Wednesday, 28 June 2017

YANKEV MAGIDOV (JACOB MAGIDOFF)

YANKEV MAGIDOV (JACOB MAGIDOFF) (June 22, 1869-August 26, 1943)
            He was born in Odessa, Russia.  He studied in religious primary school and in a Russian school, and he later graduated from a high school in Odessa.  In 1886 he came to the United States, settled in New York, and worked the first years in sweatshops as a shirt stitcher and in the evenings studied.  He was a leader in the Jewish labor movement, an initiator and cofounder of the Fareynikte yidishe geverkshaftn (United Hebrew Trades) (October 1888), and an active member of the Socialist Labor Party (S. L. P.).  For a time he worked as a teacher of English, while studying law at New York University, and in 1904 he was accepted into the New York bar association.  He only practiced his profession for a few years, before devoting himself completely to Yiddish journalism.  He began his writing activities in 1894 in Arbayter-tsaytung (Workers’ newspaper) in New York, for which he wrote articles on American politics.  He also wrote for the monthly journals Di tsukunft (The future) and Di naye tsayt (The new times) in 1898-1899.  In those years, he was news editor for the daily Dos abend blatt (The evening newspaper), later for a time a contributor to Forverts (Forward), and later still (in 1900) a contributor to Yidishes tageblat (Jewish daily newspaper) and Abend post (Evening mail)—in New York.  In 1901 he joined Morgn-zhurnal (Morning journal), where he remained one of the most important contributors until the end of his life, news editor, and editorial writer, and where he ran a daily column entitled “Kurts un sharf” (Short and sharp).  Over the years 1925-1928, he edited the weekly Der amerikaner (The American) in New York, in which he published articles on Yiddish writers.  In 1928 Magidov made a trip through Soviet Russia, and in a series of article he depicted life under the Soviet regime.  He published in book form: Der shpigl fun der ist said (The mirror of the East Side) (New York, 1923), 218 pp.—a volume of characterizations of Jewish personalities in New York.  “As a journalist Yankev Magidov personified the synthesis,” wrote Y. Fishman, “of an educated, well-informed, American newspaperman and a Jewish man of the people.”  He died in Brooklyn, New York.

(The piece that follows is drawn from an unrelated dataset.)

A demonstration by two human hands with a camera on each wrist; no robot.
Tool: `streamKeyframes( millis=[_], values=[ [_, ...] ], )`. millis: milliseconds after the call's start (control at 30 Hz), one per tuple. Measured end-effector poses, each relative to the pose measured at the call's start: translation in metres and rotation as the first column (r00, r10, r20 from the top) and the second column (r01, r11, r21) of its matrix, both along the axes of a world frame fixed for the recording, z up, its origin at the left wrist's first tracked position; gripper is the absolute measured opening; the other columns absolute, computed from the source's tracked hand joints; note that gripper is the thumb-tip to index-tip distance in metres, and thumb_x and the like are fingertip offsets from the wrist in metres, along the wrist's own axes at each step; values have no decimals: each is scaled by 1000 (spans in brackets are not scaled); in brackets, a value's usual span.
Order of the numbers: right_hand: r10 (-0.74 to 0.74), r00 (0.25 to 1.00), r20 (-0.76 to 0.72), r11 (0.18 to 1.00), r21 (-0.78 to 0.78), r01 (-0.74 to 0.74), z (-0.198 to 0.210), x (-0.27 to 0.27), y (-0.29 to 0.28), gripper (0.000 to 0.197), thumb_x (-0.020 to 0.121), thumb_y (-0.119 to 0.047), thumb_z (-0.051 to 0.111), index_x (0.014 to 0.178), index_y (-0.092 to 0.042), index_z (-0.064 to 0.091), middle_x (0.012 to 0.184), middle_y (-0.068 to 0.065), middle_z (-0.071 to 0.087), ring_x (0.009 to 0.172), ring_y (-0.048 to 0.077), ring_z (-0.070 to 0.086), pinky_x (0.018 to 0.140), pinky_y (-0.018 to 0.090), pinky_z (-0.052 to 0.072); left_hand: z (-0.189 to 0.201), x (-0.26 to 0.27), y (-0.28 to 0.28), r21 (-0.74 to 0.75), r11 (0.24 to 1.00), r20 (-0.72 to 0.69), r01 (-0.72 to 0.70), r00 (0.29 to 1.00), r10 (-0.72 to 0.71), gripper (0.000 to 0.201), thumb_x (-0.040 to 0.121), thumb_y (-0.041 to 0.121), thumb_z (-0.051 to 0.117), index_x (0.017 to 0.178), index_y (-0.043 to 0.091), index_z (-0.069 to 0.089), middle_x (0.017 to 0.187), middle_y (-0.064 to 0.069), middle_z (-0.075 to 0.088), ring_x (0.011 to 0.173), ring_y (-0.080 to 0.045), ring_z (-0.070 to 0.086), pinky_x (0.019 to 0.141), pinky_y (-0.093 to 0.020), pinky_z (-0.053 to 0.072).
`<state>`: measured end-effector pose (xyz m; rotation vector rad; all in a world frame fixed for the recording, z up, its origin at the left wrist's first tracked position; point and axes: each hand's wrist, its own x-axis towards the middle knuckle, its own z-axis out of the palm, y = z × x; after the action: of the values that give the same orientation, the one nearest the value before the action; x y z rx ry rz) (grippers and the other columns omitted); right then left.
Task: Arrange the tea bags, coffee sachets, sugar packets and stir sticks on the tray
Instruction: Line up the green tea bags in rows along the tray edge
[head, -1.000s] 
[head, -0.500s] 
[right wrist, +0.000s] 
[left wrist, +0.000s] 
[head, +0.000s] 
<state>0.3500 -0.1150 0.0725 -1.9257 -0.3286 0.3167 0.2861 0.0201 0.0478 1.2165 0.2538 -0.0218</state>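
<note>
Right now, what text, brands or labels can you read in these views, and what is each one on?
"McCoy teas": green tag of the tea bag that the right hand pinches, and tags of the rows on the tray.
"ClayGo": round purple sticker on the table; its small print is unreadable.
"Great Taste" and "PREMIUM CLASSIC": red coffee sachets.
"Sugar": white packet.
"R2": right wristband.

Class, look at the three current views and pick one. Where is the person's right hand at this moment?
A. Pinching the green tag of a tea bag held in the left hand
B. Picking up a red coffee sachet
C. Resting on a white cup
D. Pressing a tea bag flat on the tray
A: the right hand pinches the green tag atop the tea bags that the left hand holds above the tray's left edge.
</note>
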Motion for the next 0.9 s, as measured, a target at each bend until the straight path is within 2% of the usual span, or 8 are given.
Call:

Sources: Hertz Burgin, Di geshikhte fun der yidisher arbayter-bavegung in amerike, rusland un england (The history of the Jewish labor movement in America, Russia, and England) (New York, 1915), see index; Biblyografishe yorbikher fun yivo (Bibliographic yearbooks from YIVO), vol. 1 (Warsaw, 1928); B. Vaynshteyn, Yidishe yunyons in amerike (Jewish unions in America) (New York, 1929), see index; Y. Fishman, in Morgn-zhurnal (New York) (August 29, 1943); Geshikhte fun der yidisher arbeter bavegung in di fareynikte shtatn (History of the Jewish labor movement in the United States), vol. 2 (New York: YIVO, 1945), see index; materials in the YIVO archives in New York; obituary articles in the Yiddish press; Who’s Who in American Jewry, vol. 3 (1938-1939); American Jewish Yearbook, vol. 46.